Here is Pastor Don, wading into deep and semi stupid reflections of life and death, in over his head.
I find myself in a strange reflection. Three times in the last ten years my body had begun the process of death, oxygen was deprived from my heart and would have led to death had I not lived in a place and time where modern medicine could help me. I do not know exactly when heart cathaterizations began, but many in the fifties were sent home with damaged hearts, limited circulation, and no hope save bed rest.
My worst heart attack was the first, and I, stupidly, ignored the symptoms for seven hours. Forrest Gump said, "stupid is as stupid does". I did finally go to my doctors office, then to the emergency room, to have stents relieve my immanent death to myocardial infarction. (I know big words, but I am still stupid).
Heart attack 2 started at exactly the same time as 1, 3a.m. the heart patients dreaded hour, when the body shifts from rest to start up and repair for the new day and enzymes are released which often trigger cardiac events.
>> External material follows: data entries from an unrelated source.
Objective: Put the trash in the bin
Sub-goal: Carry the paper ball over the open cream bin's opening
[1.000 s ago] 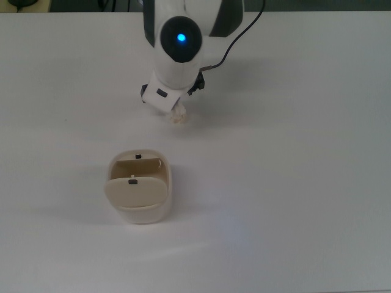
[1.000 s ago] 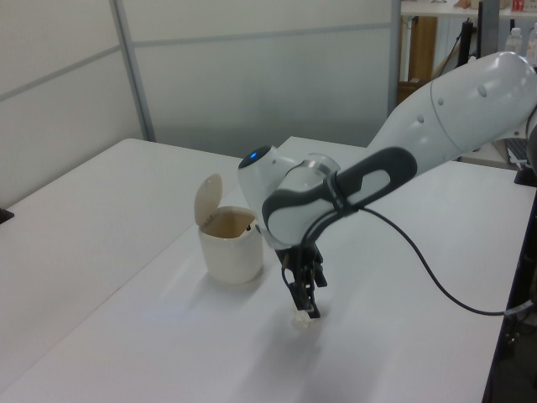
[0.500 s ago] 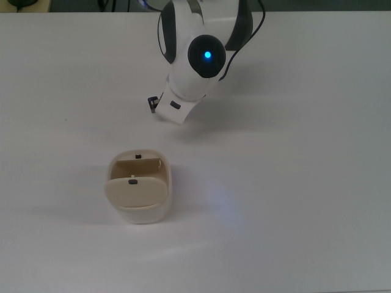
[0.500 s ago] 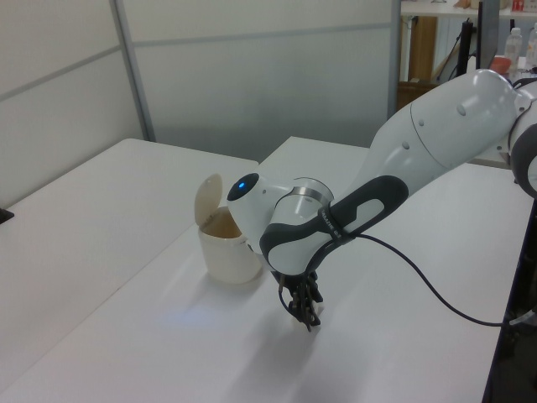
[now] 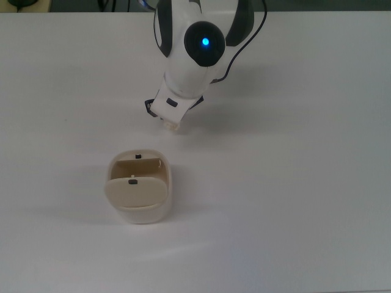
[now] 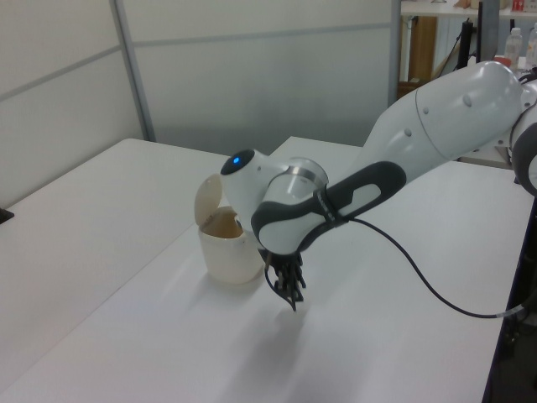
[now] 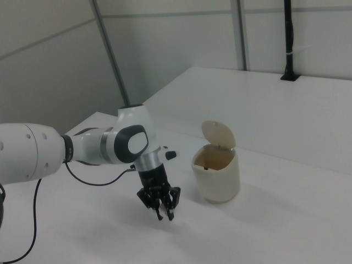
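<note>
Above table (image 5: 293, 183), end effector (image 7: 163, 212) pinches trash (image 5: 171, 126), near bin (image 5: 139, 186).

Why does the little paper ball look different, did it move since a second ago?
Yes. The trash is off the table now, held in the gripper. In the top view it sits a little closer to the bin than before.

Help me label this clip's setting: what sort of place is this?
Probably a robotics lab or test cell. A robot arm with a trailing cable works at a bare white table, enclosed by plain grey partition panels. The only props are a small bin and the gripper near it.
</note>
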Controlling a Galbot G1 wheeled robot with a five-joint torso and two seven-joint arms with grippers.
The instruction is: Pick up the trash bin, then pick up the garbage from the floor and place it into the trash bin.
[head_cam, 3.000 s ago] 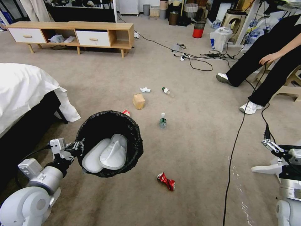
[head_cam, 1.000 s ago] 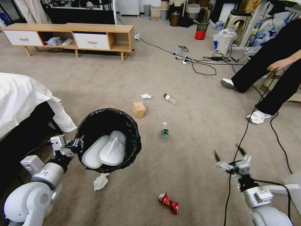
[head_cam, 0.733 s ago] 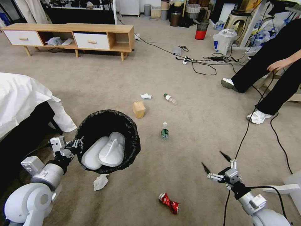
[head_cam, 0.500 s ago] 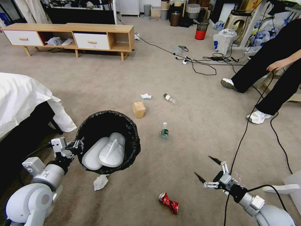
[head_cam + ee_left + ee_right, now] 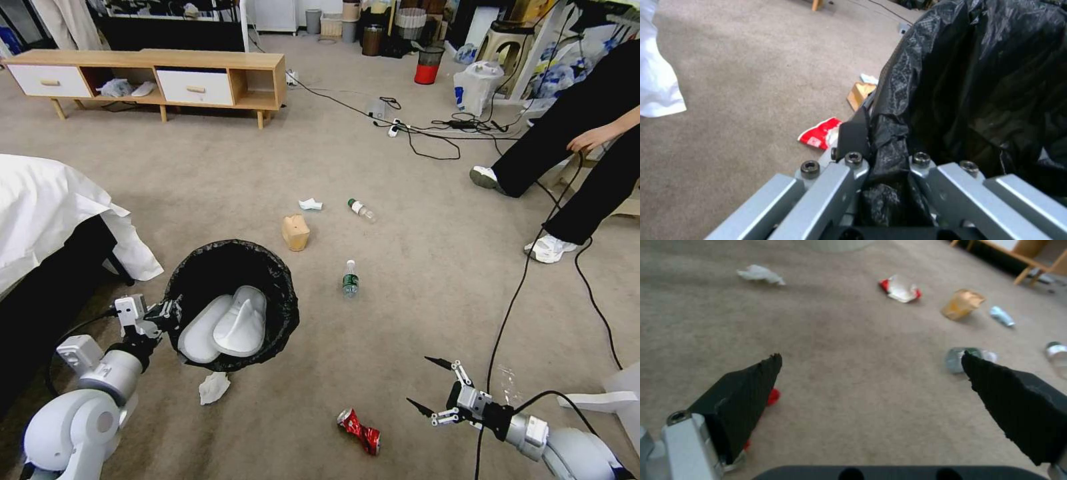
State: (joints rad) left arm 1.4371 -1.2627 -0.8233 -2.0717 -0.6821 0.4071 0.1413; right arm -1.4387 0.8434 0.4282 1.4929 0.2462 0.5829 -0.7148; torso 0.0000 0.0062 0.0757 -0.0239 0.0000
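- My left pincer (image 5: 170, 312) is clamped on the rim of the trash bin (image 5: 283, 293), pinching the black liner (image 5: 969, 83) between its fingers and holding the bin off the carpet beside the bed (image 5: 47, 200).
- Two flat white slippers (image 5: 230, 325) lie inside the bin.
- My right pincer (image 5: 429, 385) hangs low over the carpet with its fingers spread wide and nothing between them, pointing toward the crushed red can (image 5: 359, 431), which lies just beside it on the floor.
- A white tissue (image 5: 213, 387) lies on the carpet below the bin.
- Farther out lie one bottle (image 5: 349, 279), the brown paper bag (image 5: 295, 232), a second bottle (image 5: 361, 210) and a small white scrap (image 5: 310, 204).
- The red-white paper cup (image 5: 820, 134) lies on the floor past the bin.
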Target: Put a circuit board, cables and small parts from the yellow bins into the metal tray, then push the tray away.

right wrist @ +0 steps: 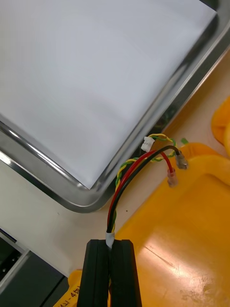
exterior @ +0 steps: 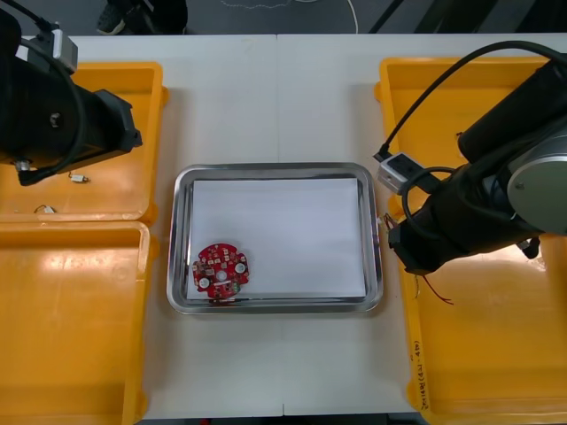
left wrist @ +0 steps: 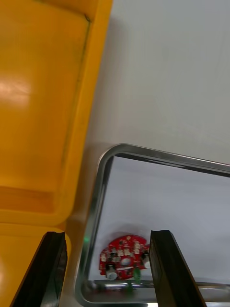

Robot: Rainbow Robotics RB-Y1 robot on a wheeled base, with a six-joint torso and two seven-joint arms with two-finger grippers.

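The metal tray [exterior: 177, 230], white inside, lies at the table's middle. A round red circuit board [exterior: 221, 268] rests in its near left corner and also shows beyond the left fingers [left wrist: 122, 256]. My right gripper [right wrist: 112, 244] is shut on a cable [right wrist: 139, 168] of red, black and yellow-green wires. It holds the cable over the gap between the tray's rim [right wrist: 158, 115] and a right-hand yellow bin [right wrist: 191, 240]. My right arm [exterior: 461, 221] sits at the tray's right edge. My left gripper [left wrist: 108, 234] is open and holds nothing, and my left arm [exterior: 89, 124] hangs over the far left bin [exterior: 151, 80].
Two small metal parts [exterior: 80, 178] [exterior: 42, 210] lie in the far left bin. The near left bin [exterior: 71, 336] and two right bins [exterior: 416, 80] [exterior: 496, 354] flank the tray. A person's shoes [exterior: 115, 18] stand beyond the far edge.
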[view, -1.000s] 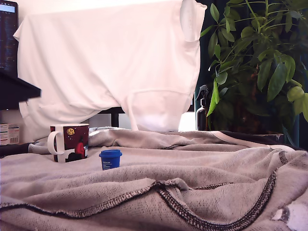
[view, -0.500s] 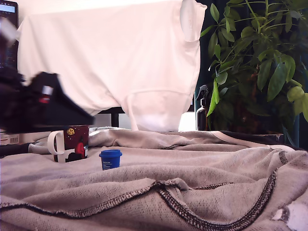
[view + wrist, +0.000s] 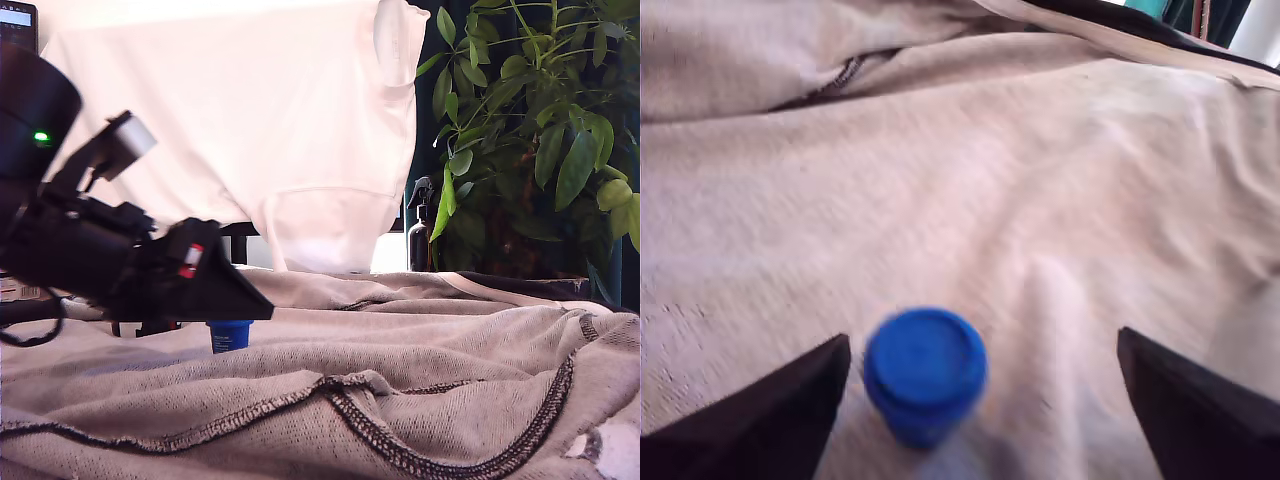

This time I was more proactive, I got up, showered, woke Laura and took my own leisurely drive to the emergency room, walked up to the front desk and told them calmly I was having a heart attack.....(stupid is as stupid does). Nevertheless, medical knowledge this time used balloon angioplasty, as the blockage was in a fork of the hearts life giving arteries. (more impressive vocab from semi stupid emergency room driver).
Four weeks ago I was sitting with the man who saved me from death twice, he told me insurance frowned on stress tests without sufficient cause, so we postponed what my other surgeon said would have shown this problem and saved me from more heart damage.
....and I feel stupid. I further learned that diabetics rarely have advance outward warnings of an attack. Duh. Good reason to schedule stress tests yearly and save much money, like that spent by the teams that saved me.
What is your point, stupid? First, I could have had these clogs in the car hours from help, and would have died. Second, I live in a country and a time and have the insurance to save me three times.....Conclusion: The sovereign God has graciously allowed me to live, if I had died, all things living would have gone on after saying a respectful goodbye and I would be resting with God who saved me in Christ. I may be stupid but I am Not Whistling Dixie about God and the hope of eternal life. Blessed Resurrection Thoughts to all. God is gracious to the stupids among us.